I think the attempts to load the reviews are because they had a lot riding on this game, and expected the Bioware name to carry it. Heck, they even have a tie in Facebook game that unlocks in game content, which says a lot about what they expected this game to be. I also think that a big part of it is the discrepency between user reviews and professional reviews. Professional reviews are rating the game highly, while the user base is tanking the game, to an average or slightly below average rating (when you allow for how top heavy reviews are). That doesn't make EA/Bioware look good since it makes it pretty obvious that they bought the reviews. Corruption aside, it's rare to see that large of a disconnect, and various varieites of troll can only do so much damage to user ratings because they are always present to begin with.
Apologies for the length, but there is what is going on (as I see it, both from playing the game, and reading a lot of the traffic on differant forums).
Truth be told, these aren't the kinds of problems that can be patched out. If you don't have DA2, I'd consider holding off on it until it drops in price to be honest.
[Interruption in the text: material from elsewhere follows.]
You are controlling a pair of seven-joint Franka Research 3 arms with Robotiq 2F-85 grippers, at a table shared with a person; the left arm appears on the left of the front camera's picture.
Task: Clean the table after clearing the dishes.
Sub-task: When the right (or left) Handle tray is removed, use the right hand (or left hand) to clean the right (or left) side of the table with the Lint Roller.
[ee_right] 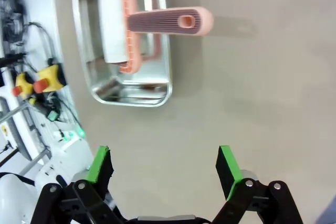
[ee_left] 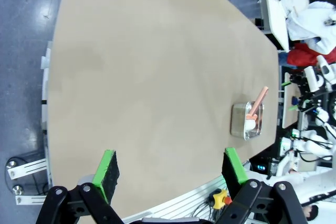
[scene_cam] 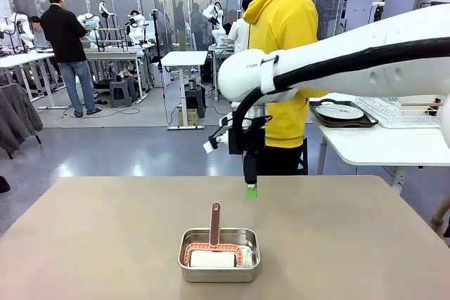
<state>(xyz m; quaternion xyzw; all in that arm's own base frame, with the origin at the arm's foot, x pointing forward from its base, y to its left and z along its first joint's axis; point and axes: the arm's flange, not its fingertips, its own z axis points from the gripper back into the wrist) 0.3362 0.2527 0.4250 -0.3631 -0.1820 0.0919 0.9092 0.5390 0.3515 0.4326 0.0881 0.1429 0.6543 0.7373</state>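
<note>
Steel pan (scene_cam: 219,272) with roller (scene_cam: 213,249): its handle (ee_right: 168,21) lies twelve o'clock from my right gripper (ee_right: 164,157), running nine-to-three; jaws wide, empty. Left gripper (ee_left: 170,162) open, empty, farther.

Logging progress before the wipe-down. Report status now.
Left tool open, above the table edge. Right tool open, hovering beyond the roller in the steel pan. A plate on its tray sits on the side table. Person at far side.
</note>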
I had some misgivings about this game due to the way the whole query about Hawke thing went down, and how EA/Bioware treated the community. That said, where I expected to be annoyed by some of the changes, I figured it would be a decent game overall. I did pre-order it after all despite my misgivings. I was honestly shocked at how sloppy parts of this game actually are. Maybe it seems worse than it actually is because of what I expect from Bioware, but that's still my reaction. When I look at things like the waves of monsters just popping in, I just can't fathom what the developers were thinking.